Reproduce every record precisely, leaving no line out.
*** Records for this exercise ***
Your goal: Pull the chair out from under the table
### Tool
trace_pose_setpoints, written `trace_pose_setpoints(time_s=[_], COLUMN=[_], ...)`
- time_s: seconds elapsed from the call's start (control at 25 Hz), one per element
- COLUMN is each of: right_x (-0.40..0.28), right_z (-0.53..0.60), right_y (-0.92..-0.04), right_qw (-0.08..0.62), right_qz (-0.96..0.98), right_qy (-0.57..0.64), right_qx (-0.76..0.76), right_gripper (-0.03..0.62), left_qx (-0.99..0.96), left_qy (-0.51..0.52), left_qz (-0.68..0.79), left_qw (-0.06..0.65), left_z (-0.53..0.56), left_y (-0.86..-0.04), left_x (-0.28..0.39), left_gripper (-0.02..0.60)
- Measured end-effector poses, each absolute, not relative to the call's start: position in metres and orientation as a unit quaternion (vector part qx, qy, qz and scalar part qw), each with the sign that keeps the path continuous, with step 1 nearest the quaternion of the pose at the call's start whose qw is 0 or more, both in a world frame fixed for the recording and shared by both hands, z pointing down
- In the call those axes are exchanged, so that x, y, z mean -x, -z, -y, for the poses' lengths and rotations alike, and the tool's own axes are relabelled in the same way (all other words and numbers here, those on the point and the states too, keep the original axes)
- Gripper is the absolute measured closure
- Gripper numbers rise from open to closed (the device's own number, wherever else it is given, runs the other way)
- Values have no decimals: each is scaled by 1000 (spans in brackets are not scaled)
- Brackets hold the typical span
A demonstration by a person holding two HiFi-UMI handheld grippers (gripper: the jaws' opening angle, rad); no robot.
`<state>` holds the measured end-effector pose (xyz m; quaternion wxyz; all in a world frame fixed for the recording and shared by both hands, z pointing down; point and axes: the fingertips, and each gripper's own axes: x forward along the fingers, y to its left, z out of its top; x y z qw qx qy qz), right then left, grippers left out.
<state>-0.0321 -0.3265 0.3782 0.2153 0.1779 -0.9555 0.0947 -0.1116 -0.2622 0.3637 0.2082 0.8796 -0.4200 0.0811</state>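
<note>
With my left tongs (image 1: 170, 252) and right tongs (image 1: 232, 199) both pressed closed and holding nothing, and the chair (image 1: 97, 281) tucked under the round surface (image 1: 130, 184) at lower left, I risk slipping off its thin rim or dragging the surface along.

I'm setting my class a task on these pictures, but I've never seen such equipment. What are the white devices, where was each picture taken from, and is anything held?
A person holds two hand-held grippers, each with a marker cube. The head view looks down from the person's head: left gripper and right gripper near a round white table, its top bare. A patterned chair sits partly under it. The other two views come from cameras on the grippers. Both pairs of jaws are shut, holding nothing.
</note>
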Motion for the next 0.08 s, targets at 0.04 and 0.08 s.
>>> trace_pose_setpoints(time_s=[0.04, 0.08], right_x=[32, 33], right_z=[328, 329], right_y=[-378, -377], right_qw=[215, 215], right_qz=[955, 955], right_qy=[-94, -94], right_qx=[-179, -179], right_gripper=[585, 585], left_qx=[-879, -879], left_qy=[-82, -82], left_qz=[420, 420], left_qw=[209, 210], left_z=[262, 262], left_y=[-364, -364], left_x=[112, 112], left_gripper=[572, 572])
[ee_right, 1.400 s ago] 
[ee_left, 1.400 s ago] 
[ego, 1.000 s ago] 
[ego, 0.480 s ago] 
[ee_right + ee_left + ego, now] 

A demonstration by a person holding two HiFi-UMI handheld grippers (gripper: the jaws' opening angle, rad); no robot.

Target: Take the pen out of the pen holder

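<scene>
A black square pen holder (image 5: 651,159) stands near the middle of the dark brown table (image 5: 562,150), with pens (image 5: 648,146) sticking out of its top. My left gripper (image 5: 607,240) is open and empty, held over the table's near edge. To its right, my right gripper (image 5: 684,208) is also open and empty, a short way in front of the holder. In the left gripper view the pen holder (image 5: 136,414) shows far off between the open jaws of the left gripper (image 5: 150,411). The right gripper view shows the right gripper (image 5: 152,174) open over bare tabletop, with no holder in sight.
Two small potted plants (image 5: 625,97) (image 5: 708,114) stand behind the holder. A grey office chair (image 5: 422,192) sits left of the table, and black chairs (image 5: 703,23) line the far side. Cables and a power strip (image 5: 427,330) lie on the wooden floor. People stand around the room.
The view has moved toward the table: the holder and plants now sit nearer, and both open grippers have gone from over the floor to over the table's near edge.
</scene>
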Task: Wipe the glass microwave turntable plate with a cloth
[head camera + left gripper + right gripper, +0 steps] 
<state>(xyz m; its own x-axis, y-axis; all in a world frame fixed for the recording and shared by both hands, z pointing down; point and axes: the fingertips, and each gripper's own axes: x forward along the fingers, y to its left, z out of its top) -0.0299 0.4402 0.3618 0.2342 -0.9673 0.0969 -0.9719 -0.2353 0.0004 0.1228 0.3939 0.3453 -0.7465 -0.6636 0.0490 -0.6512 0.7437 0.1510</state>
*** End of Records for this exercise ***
Finished task:
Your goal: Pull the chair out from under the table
### Tool
trace_pose_setpoints, written `trace_pose_setpoints(time_s=[_], COLUMN=[_], ...)`
- time_s: seconds elapsed from the call's start (control at 25 Hz), one per element
- COLUMN is each of: right_x (-0.40..0.28), right_z (-0.53..0.60), right_y (-0.92..-0.04), right_qw (-0.08..0.62), right_qz (-0.96..0.98), right_qy (-0.57..0.64), right_qx (-0.76..0.76), right_gripper (-0.03..0.62), left_qx (-0.99..0.96), left_qy (-0.51..0.52), left_qz (-0.68..0.79), left_qw (-0.06..0.65), left_z (-0.53..0.56), left_y (-0.86..-0.04), left_x (-0.28..0.39), left_gripper (-0.02..0.60)
- Measured end-effector poses, each absolute, not relative to the call's start: position in metres and orientation as a unit quaternion (vector part qx, qy, qz and scalar part qw), each with the sign that keeps the path continuous, with step 1 nearest the quaternion of the pose at the call's start whose qw is 0 or more, both in a world frame fixed for the recording and shared by both hands, z pointing down
- In the call those axes are exchanged, so that x, y, z mean -x, -z, -y, for the poses' lengths and rotations alike, and the tool's own axes are relabelled in the same way (all other words and numbers here, those on the point and the states too, keep the original axes)
- Gripper is the absolute measured closure
- Gripper numbers rise from open to closed (the device's own number, wherever else it is given, runs the other way)
- Values have no decimals: each is scaled by 1000 (spans in brackets are not scaled)
- Brackets hold the typical span
A demonstration by a person holding two HiFi-UMI handheld grippers (gripper: the jaws' opening angle, rad); no robot.
`<state>` holds the measured end-effector pose (xyz m; quaternion wxyz; all in a world frame fixed for the recording and shared by both hands, z pointing down; point and axes: the fingertips, and each gripper's own axes: x forward along the fingers, y to its left, z out of its top; x y z qw qx qy qz), right then left, grippers left out.
<state>-0.0321 -0.3265 0.3782 0.2153 0.1779 -0.9555 0.0947 -0.1116 -0.2622 0.3637 0.2082 0.8796 -0.4200 0.0811</state>
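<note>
With my left tongs (image 1: 170, 252) and right tongs (image 1: 232, 199) both pressed closed and holding nothing, and the chair (image 1: 97, 281) tucked under the round surface (image 1: 130, 184) at lower left, I risk slipping off its thin rim or dragging the surface along.

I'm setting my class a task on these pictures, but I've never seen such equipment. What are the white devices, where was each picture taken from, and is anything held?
A person holds two hand-held grippers, each with a marker cube. The head view looks down from the person's head: left gripper and right gripper near a round white table, its top bare. A patterned chair sits partly under it. The other two views come from cameras on the grippers. Both pairs of jaws are shut, holding nothing.
</note>
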Motion for the next 0.08 s, targets at 0.04 and 0.08 s.
>>> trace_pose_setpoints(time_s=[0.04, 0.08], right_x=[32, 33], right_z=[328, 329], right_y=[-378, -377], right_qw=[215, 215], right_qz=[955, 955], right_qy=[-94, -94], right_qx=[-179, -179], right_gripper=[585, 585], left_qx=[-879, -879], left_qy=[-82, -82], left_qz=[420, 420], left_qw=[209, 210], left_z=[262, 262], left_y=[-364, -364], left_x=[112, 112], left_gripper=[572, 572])
[ee_right, 1.400 s ago] 
[ee_left, 1.400 s ago] 
[ego, 1.000 s ago] 
[ego, 0.480 s ago] 
[ee_right + ee_left + ego, now] 

A demonstration by a person holding two HiFi-UMI handheld grippers (gripper: the jaws' opening angle, rad); no robot.

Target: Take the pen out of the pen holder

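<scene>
A black square pen holder (image 5: 651,159) stands near the middle of the dark brown table (image 5: 562,150), with pens (image 5: 648,146) sticking out of its top. My left gripper (image 5: 607,240) is open and empty, held over the table's near edge. To its right, my right gripper (image 5: 684,208) is also open and empty, a short way in front of the holder. In the left gripper view the pen holder (image 5: 136,414) shows far off between the open jaws of the left gripper (image 5: 150,411). The right gripper view shows the right gripper (image 5: 152,174) open over bare tabletop, with no holder in sight.
Two small potted plants (image 5: 625,97) (image 5: 708,114) stand behind the holder. A grey office chair (image 5: 422,192) sits left of the table, and black chairs (image 5: 703,23) line the far side. Cables and a power strip (image 5: 427,330) lie on the wooden floor. People stand around the room.
The view has moved toward the table: the holder and plants now sit nearer, and both open grippers have gone from over the floor to over the table's near edge.
</scene>
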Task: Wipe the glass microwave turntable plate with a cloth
[head camera + left gripper + right gripper, +0 steps] 
<state>(xyz m; its own x-axis, y-axis; all in a world frame fixed for the recording and shared by both hands, z pointing down; point and axes: the fingertips, and each gripper's own axes: x forward along the fingers, y to its left, z out of its top) -0.0299 0.4402 0.3618 0.2342 -0.9673 0.0969 -0.9719 -0.2353 0.0004 0.1228 0.3939 0.3453 -0.7465 -0.6636 0.0490 -0.6512 0.7437 0.1510</state>

What the exercise required is now done.